Description of the task
Every line below must be given again exactly.
[Opening Material supplied section]
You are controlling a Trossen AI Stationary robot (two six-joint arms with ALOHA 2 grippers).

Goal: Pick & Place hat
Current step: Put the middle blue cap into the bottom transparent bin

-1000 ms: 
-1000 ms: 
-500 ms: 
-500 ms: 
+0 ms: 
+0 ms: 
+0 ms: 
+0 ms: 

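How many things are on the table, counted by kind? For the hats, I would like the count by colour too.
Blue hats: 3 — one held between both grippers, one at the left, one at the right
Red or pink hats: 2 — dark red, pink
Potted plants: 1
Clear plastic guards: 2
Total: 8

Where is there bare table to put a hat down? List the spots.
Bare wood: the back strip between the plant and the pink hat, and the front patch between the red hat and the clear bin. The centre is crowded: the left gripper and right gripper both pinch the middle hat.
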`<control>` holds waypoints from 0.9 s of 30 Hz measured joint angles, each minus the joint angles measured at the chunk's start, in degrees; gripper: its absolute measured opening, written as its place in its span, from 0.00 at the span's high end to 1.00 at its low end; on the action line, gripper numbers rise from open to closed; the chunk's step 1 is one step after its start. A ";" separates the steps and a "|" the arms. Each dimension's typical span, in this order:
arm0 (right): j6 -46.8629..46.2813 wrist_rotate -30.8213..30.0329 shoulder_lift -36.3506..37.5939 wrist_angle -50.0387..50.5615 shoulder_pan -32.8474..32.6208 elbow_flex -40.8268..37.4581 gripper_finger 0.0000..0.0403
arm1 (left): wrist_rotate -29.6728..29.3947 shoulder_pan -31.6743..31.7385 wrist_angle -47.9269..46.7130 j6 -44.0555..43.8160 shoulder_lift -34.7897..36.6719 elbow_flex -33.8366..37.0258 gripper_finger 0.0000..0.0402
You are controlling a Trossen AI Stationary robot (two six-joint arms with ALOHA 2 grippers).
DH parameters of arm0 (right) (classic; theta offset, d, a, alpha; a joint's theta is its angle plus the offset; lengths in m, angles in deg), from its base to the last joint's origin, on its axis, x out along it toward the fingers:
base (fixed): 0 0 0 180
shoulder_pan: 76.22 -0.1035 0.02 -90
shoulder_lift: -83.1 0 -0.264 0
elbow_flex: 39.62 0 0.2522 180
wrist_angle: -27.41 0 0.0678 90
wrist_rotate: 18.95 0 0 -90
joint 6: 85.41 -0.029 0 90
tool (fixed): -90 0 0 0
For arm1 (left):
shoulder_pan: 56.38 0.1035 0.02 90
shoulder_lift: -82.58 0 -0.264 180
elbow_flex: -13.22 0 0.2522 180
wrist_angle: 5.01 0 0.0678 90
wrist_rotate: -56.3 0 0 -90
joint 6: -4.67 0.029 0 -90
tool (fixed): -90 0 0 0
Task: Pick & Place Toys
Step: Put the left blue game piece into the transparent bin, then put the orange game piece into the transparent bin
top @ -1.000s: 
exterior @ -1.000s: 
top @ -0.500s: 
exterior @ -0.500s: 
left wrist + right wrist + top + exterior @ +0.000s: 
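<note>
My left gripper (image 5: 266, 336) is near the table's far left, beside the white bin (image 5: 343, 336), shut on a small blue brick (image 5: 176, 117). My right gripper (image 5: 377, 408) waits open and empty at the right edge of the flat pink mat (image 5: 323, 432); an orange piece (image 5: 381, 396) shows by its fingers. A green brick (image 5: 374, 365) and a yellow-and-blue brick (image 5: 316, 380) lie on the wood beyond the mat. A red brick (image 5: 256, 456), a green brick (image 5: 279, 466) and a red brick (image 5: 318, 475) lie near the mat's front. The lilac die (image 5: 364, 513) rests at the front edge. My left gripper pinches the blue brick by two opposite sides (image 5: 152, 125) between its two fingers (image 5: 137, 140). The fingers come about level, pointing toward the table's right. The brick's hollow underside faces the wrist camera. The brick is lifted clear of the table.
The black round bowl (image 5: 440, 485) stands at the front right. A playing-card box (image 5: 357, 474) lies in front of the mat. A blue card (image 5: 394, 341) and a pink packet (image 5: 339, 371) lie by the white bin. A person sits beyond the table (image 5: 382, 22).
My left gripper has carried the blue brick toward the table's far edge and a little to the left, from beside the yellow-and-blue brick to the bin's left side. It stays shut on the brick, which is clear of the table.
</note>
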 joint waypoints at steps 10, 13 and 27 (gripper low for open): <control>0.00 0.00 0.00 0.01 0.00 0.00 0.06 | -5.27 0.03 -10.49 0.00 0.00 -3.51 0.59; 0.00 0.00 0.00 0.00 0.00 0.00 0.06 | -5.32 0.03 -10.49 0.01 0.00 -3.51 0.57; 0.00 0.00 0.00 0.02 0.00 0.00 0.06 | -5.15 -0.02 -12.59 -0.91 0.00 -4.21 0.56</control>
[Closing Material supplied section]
Response box
You are controlling a Trossen AI Stationary robot (two six-joint arms with ALOHA 2 grippers).

Goal: Pick & Place hat
Current step: Put the middle blue cap into the bottom transparent bin

-1000 ms: 
-1000 ms: 
-500 ms: 
-500 ms: 
+0 ms: 
+0 ms: 
+0 ms: 
+0 ms: 

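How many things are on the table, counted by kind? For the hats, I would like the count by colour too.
Blue hats: 3 — one held between both grippers, one at the left, one at the right
Red or pink hats: 2 — dark red, pink
Potted plants: 1
Clear plastic guards: 2
Total: 8

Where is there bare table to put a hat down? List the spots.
Bare wood: the back strip between the plant and the pink hat, and the front patch between the red hat and the clear bin. The centre is crowded: the left gripper and right gripper both pinch the middle hat.
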`<control>` holds waypoints from 0.9 s of 30 Hz measured joint angles, each minus the joint angles measured at the chunk's start, in degrees; gripper: its absolute measured opening, written as its place in its span, from 0.00 at the span's high end to 1.00 at its low end; on the action line, gripper numbers rise from open to closed; the chunk's step 1 is one step after its start. A ";" separates the steps and a "|" the arms. Each dimension's typical span, in this order:
arm0 (right): j6 -46.8629..46.2813 wrist_rotate -30.8213..30.0329 shoulder_lift -36.3506..37.5939 wrist_angle -50.0387..50.5615 shoulder_pan -32.8474..32.6208 elbow_flex -40.8268..37.4581 gripper_finger 0.0000..0.0403
arm1 (left): wrist_rotate -29.6728..29.3947 shoulder_pan -31.6743..31.7385 wrist_angle -47.9269..46.7130 j6 -44.0555..43.8160 shoulder_lift -34.7897..36.6719 elbow_flex -33.8366..37.0258 gripper_finger 0.0000..0.0402
You are controlling a Trossen AI Stationary robot (two six-joint arms with ALOHA 2 grippers).
DH parameters of arm0 (right) (classic; theta offset, d, a, alpha; a joint's theta is its angle plus the offset; lengths in m, angles in deg), from its base to the last joint's origin, on its axis, x out along it toward the fingers:
base (fixed): 0 0 0 180
shoulder_pan: 76.22 -0.1035 0.02 -90
shoulder_lift: -83.1 0 -0.264 0
elbow_flex: 39.62 0 0.2522 180
wrist_angle: -27.41 0 0.0678 90
wrist_rotate: 18.95 0 0 -90
joint 6: 85.41 -0.029 0 90
tool (fixed): -90 0 0 0
For arm1 (left):
shoulder_pan: 56.38 0.1035 0.02 90
shoulder_lift: -82.58 0 -0.264 180
elbow_flex: -13.22 0 0.2522 180
wrist_angle: 5.01 0 0.0678 90
wrist_rotate: -56.3 0 0 -90
joint 6: -4.67 0.029 0 -90
tool (fixed): -90 0 0 0
Task: Pick & Place Toys
Step: Put the left blue game piece into the transparent bin, then put the orange game piece into the transparent bin
top @ -1.000s: 
exterior @ -1.000s: 
top @ -0.500s: 
exterior @ -0.500s: 
left wrist + right wrist + top + exterior @ +0.000s: 
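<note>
My left gripper (image 5: 266, 336) is near the table's far left, beside the white bin (image 5: 343, 336), shut on a small blue brick (image 5: 176, 117). My right gripper (image 5: 377, 408) waits open and empty at the right edge of the flat pink mat (image 5: 323, 432); an orange piece (image 5: 381, 396) shows by its fingers. A green brick (image 5: 374, 365) and a yellow-and-blue brick (image 5: 316, 380) lie on the wood beyond the mat. A red brick (image 5: 256, 456), a green brick (image 5: 279, 466) and a red brick (image 5: 318, 475) lie near the mat's front. The lilac die (image 5: 364, 513) rests at the front edge. My left gripper pinches the blue brick by two opposite sides (image 5: 152, 125) between its two fingers (image 5: 137, 140). The fingers come about level, pointing toward the table's right. The brick's hollow underside faces the wrist camera. The brick is lifted clear of the table.
The black round bowl (image 5: 440, 485) stands at the front right. A playing-card box (image 5: 357, 474) lies in front of the mat. A blue card (image 5: 394, 341) and a pink packet (image 5: 339, 371) lie by the white bin. A person sits beyond the table (image 5: 382, 22).
My left gripper has carried the blue brick toward the table's far edge and a little to the left, from beside the yellow-and-blue brick to the bin's left side. It stays shut on the brick, which is clear of the table.
</note>
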 joint waypoints at steps 10, 13 and 27 (gripper low for open): <control>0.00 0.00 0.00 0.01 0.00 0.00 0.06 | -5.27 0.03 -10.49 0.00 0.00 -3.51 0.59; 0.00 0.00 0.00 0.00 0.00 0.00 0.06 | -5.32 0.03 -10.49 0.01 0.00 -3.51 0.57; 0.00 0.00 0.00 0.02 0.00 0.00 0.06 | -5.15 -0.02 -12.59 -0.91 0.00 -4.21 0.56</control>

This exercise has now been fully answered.